◆ **Instructions to follow**
Every line in the data below that includes "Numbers" belongs in the answer, copied as it stands.
---------- Records to process ----------
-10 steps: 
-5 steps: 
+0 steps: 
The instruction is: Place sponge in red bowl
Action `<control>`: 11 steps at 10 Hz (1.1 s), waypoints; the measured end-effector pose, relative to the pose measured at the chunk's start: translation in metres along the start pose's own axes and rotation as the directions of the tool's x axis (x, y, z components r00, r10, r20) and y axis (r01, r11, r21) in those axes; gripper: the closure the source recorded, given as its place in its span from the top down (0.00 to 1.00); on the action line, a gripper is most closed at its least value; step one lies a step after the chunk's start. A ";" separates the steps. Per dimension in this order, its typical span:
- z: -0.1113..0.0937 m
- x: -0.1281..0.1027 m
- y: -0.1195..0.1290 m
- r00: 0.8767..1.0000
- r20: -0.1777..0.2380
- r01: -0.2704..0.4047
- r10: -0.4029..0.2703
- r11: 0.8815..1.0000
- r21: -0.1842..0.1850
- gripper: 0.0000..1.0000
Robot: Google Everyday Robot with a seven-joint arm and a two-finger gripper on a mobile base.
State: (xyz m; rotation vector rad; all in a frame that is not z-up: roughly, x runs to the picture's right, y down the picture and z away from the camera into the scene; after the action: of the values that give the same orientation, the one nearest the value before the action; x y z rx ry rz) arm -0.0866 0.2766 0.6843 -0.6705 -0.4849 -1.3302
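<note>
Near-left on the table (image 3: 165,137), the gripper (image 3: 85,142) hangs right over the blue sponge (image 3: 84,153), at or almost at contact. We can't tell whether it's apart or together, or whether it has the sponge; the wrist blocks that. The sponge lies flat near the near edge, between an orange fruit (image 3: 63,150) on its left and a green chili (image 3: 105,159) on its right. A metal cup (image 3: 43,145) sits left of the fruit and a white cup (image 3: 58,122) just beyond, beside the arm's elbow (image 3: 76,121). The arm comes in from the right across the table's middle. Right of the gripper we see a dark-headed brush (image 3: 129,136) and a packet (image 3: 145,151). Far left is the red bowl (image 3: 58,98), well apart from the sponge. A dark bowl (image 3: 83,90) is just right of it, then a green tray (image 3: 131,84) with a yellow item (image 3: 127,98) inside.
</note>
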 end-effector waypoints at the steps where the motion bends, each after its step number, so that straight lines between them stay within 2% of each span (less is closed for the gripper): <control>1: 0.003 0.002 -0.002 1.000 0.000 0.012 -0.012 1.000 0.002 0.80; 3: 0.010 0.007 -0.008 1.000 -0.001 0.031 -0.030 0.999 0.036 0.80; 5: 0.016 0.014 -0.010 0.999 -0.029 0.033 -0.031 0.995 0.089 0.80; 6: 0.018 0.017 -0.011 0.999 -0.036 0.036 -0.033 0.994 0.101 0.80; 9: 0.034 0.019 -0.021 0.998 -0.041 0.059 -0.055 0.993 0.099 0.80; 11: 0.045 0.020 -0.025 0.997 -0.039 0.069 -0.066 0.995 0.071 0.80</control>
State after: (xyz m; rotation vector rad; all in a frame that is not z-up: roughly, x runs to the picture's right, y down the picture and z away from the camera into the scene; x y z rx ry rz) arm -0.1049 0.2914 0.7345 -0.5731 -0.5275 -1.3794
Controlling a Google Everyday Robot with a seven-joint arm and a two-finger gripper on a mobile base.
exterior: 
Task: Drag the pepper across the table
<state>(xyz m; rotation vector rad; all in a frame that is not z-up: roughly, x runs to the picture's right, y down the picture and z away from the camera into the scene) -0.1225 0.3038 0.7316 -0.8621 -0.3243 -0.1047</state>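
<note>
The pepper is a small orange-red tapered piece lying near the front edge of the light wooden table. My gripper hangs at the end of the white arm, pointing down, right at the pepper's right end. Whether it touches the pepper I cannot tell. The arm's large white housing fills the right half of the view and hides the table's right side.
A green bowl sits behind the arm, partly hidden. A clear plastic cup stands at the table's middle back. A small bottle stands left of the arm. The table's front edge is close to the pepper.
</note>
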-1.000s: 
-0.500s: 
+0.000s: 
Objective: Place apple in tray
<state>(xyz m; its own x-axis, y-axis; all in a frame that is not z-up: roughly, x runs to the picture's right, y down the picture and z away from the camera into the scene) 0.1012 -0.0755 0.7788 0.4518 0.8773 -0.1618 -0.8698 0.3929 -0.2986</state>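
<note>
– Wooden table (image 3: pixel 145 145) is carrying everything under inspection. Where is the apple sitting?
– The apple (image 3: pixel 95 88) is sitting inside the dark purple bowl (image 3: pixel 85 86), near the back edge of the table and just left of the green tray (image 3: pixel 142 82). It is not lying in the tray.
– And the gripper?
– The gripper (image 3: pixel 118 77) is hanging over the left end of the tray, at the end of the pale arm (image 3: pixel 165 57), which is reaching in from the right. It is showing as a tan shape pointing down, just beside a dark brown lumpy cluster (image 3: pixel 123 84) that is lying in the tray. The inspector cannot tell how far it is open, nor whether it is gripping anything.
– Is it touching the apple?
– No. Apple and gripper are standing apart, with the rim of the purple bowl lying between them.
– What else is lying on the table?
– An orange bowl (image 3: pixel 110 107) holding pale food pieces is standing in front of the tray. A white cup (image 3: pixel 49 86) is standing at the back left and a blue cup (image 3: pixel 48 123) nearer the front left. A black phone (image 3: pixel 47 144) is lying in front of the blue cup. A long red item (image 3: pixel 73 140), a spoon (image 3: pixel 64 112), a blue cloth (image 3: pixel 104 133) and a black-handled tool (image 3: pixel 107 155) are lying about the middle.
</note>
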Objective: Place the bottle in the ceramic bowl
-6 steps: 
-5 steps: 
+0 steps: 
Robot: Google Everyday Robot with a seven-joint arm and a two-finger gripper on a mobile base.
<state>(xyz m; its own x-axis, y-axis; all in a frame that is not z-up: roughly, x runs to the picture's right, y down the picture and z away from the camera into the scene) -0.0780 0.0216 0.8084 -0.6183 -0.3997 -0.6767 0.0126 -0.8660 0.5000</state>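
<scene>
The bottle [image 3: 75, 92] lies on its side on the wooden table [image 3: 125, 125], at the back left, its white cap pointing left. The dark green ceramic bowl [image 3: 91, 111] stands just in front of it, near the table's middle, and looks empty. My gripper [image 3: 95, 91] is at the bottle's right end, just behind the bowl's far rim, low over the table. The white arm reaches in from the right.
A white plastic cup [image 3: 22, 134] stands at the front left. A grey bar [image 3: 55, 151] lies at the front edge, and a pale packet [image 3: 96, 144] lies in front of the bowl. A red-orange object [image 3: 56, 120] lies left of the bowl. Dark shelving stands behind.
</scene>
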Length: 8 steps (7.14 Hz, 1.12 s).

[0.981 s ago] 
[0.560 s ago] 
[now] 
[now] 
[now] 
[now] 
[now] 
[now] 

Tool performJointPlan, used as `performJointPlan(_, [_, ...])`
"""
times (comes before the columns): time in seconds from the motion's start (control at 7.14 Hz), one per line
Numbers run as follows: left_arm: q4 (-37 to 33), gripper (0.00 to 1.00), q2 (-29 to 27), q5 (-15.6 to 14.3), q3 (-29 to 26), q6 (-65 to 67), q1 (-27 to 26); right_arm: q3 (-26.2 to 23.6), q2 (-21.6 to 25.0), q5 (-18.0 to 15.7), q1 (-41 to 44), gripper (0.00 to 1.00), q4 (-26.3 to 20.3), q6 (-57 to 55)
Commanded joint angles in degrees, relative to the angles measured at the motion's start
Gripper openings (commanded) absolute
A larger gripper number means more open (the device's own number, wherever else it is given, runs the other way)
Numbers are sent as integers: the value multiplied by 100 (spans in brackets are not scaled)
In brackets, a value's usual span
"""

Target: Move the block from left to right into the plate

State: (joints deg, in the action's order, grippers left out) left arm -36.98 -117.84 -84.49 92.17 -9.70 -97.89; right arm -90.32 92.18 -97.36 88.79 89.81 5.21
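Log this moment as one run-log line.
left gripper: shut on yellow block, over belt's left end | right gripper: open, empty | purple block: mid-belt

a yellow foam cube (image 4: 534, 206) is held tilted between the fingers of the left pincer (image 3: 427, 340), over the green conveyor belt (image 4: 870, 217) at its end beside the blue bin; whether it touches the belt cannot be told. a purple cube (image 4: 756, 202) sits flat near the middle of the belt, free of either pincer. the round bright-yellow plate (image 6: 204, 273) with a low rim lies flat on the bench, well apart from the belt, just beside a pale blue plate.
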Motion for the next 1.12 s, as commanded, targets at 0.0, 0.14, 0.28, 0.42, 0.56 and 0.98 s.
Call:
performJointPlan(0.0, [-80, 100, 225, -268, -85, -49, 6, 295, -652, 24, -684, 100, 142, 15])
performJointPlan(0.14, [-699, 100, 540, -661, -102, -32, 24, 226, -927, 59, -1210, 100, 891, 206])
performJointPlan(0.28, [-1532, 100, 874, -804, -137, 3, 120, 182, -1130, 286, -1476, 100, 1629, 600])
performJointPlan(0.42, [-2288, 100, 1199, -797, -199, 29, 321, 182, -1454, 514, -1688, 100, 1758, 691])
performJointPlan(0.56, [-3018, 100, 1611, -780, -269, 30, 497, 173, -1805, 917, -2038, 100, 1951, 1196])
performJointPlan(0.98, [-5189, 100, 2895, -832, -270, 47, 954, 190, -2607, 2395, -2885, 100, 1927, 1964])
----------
◆ **Answer to the problem**
Numbers run as follows: left_arm: q4 (-37 to 33), gripper (0.00 to 1.00), q2 (-29 to 27), q5 (-15.6 to 14.3), q3 (-29 to 26), q6 (-65 to 67), q1 (-27 to 26); right_arm: q3 (-26.2 to 23.6), q2 (-21.6 to 25.0), q5 (-18.0 to 15.7), q1 (-41 to 44), gripper (0.00 to 1.00), q4 (-26.3 to 20.3), q6 (-57 to 55)
Numbers are sent as integers: the value multiplied by 100 (spans in brackets are not scaled)

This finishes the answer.